Narizinho era uma menina bem nascida. E tinha tudo o que uma menina da sua idade poderia desejar.
Quando estava com seus pais — em São Cristóvão — ela se via cercada dos brinquedos mais legais que se tinha acesso na época, brinquedos que as crianças de classes sociais inferiores jamais poderiam comprar, mas, por alguma razão, ela nunca estava satisfeita com o que tinha. Porque nada daquilo era o que ela queria, nada daquilo era o que ela desejava.
Só havia um brinquedo que a fazia feliz — e esse foi costurado a mão pela tia Anastácia — era uma boneca de pano surrado, feita com alguns trapos velhos que Anastácia teria jogado fora, mas acabou encontrando uma serventia para eles; ela fez muitos remendos e moldou o corpo da boneca com as próprias mãos.
Um trabalho excepcional, que só Anastácia poderia ter feito.
A boneca era horrorosa, e narizinho sabia disso, mas ela não dava importância, pois tinha algo de muito especial em "Emília" que a fazia melhor e mais preciosa que qualquer outra boneca:
Emília sabe falar! A boneca criou vida, e desenvolveu a habilidade da fala, como se fosse gente.
Narizinho ficou maravilhada com sua nova boneca falante, extasiada, digamos assim. Ela sabia que coisas estranhas acontecem no sítio de vez em quando, mas isso era quase inacreditável. Ela tinha em mãos a única boneca viva do mundo.
Quando estava no sítio, Emília se tornara uma boneca travessa, gostava de pregar peças e esconder coisas. Talvez até coloque o pezinho de pano na frente de alguém que estiver passando, só para ver a pessoa cair.
Mas Emília não estava mais fazendo essas coisas; nada de brincadeiras, sussurros ou "tropeço", e nada de falar ou andar. Emília perdera a vida quando Narizinho deixou o sítio do pica pau amarelo e foi morar com seus pais, em São Cristóvão.
Narizinho sabia o que estava acontecendo com Emília — ela soube desde o primeiro momento, foi a energia do sítio que deu vida a sua boneca, foi aquela magia que fez Emília falar e andar. E agora não havia mais vida em sua boneca, Emília estava praticamente morta. Narizinho queria ouvir a voz de Emília novamente, e ela só conseguiria isso se voltasse para o sítio de sua avó o mais rápido possível.
Mas não eram férias de verão (quando ela costuma passar uma temporada com a Dona Benta) seus pais jamais permitiriam que ela fosse para o sítio logo agora que as aulas estão apenas começando.

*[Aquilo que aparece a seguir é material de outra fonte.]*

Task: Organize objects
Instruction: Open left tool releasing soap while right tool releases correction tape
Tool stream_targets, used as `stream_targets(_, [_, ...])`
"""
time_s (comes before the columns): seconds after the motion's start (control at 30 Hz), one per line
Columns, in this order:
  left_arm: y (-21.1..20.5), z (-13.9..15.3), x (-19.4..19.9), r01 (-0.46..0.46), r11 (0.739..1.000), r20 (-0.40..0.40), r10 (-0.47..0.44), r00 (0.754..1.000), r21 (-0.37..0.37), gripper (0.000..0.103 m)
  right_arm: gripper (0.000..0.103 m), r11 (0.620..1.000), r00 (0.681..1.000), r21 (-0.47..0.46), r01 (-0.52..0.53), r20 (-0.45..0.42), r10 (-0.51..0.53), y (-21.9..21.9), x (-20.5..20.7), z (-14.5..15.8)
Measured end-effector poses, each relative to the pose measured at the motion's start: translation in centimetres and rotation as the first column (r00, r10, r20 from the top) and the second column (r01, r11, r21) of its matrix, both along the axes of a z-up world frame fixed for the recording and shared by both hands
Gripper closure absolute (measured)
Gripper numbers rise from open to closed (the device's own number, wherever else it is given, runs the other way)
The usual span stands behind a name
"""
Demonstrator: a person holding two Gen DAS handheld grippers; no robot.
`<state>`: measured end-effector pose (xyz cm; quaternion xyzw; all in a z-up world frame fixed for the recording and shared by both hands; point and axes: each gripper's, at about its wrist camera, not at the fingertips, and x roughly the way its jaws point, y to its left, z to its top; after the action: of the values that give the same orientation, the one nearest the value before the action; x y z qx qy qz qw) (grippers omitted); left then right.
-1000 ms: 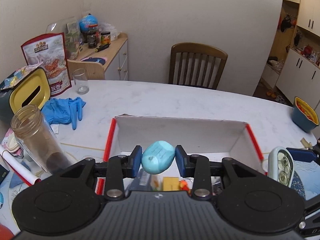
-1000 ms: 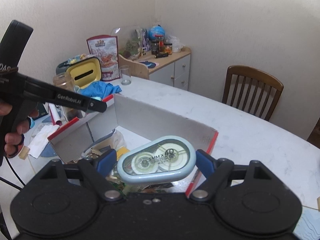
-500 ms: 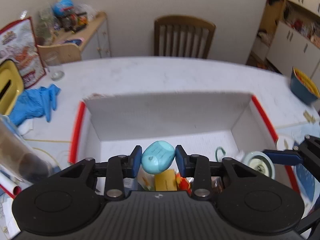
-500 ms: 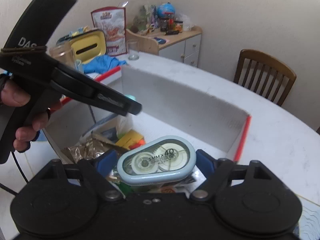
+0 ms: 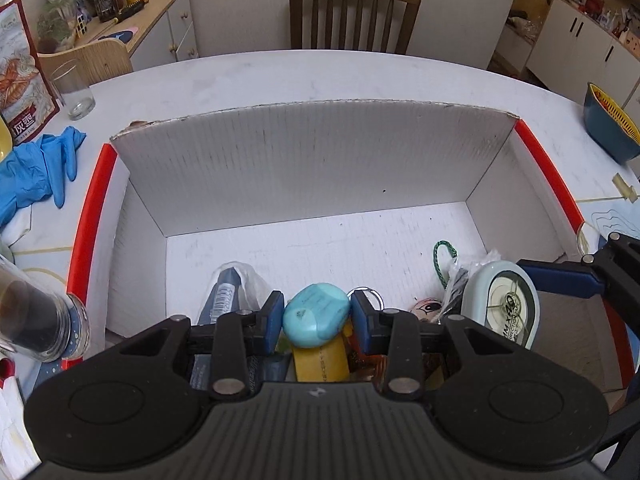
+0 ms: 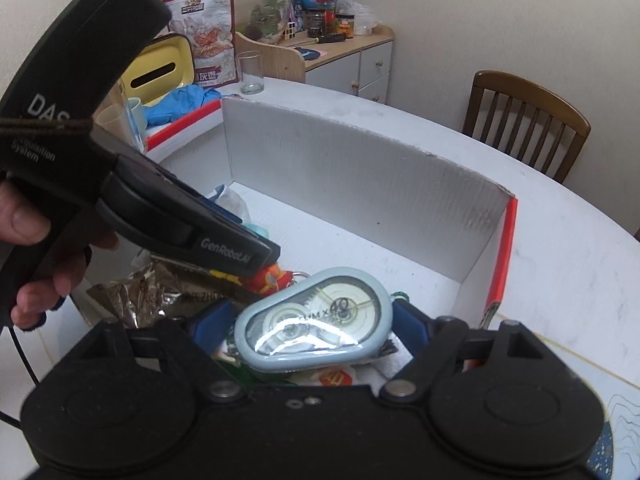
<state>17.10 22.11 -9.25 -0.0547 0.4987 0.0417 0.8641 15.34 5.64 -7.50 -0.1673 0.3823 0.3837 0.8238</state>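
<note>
Where the white table (image 5: 360,76) reaches its left edge, a dark-bottomed glass jar (image 5: 36,320) is seen close to the lens, with blue gloves (image 5: 36,176) lying further back, an empty drinking glass (image 5: 74,90) beyond them and a printed snack bag (image 5: 20,80) at the frame's edge. A white cardboard box (image 5: 312,160) with red-edged side flaps occupies the middle of the table, its far half bare and its near half filled with small items: a plastic-wrapped tube (image 5: 230,292), a yellow block (image 5: 320,362) and a green cord loop (image 5: 440,260). Over this clutter the left gripper (image 5: 317,316) is held, its blue pads pressed against both sides of a turquoise oval case (image 5: 316,316). Further right, the right gripper (image 6: 316,330) is lowered into the same box, clamped on a pale blue correction tape dispenser (image 6: 316,332), whose clear window shows two reels. In the right wrist view a hand (image 6: 36,248) is seen around the left gripper's handle, above a crumpled foil wrapper (image 6: 160,292). A blue bowl with a yellow strainer (image 5: 608,128) sits at the table's right edge, and a wooden chair (image 5: 356,16) stands behind the table.
</note>
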Motion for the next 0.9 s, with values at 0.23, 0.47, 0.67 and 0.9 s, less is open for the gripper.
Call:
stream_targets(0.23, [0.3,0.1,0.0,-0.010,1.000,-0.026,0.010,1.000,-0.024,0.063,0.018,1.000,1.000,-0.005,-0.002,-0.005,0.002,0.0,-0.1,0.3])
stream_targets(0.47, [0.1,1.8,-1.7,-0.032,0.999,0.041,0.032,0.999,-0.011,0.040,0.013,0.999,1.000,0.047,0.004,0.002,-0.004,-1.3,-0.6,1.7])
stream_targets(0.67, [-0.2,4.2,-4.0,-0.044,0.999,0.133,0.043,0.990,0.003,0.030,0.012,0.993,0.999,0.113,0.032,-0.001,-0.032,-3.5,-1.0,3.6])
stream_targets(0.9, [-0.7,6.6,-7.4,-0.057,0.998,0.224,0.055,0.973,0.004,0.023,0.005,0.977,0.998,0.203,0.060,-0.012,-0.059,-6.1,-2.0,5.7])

Narizinho teria que fugir. Se ela quisesse ter sua boneca de volta (viva) ela teria que fugir para o sítio de sua avó o mais depressa possível. Porque é lá que a magia vive e as coisas acontecem.
Seus pais não iriam buscá-la, eles tinham muito medo daquele lugar, pois quando estavam por lá eles tinham pesadelos, enxergavam coisas, ouviam vozes e sussurros. Acontecem coisas estranhas na casa da dona Benta e eles sabem disso.
Narizinho iria fugir, mas ela não poderia seguir esse longo trajeto sozinha, não sem ajuda. Seria perigoso e o sítio da dona Benta é muito, muito afastado da cidade. Só uma pessoa poderia ajudá-la, e essa pessoa era o Pedrinho. Seu primo e parceiro de travessuras.
Pedrinho amava o sítio tanto quanto ela, pois ele sabe que existe magia naquele lugar. Perto de lá vive o Saci - O Demônio vermelho, e Pedrinho não perderia a oportunidade de tentar acabar com a raça dele mais uma vez. Narizinho o convidou e ele aceitou na mesma hora, eles iriam fugir juntos, sem dúvidas.
Narizinho pegou Emília e colocou na bolsa; pôs Também algumas mudas de roupas e duas maçãs.
Emília estava com a metade do corpo pra fora da bolsa, a boneca pode não estar falando nada, mas ela gosta de observar, e observa tudo.
Narizinho olhou pela janela e contemplou o breu da noite, e por alguns segundos ela sentiu uma pontada de medo em seu coração. Não era o mesmo medo que ela sentia quando estava no sítio e apareciam aquelas criaturas, na cidade era diferente, haviam homens que sequestravam crianças e as torturavam, homens que te colocavam em sacos plásticos e jogavam seu corpo no rio, apenas pelo prazer de te ver sufocando até a morte.
Isso acontecia com certa frequência, era só ligar nos noticiários para ver. Não era totalmente seguro no Sítio da dona Benta, mas a cidade grande era igualmente ou até mais perigosa.
Ela estava com medo, sim. Mas ela queria Emília de volta, e queria viver no sítio de sua avó para sempre. Narizinho teria de enfrentar a noite da cidade grande se quisesse mesmo realizar esse desejo.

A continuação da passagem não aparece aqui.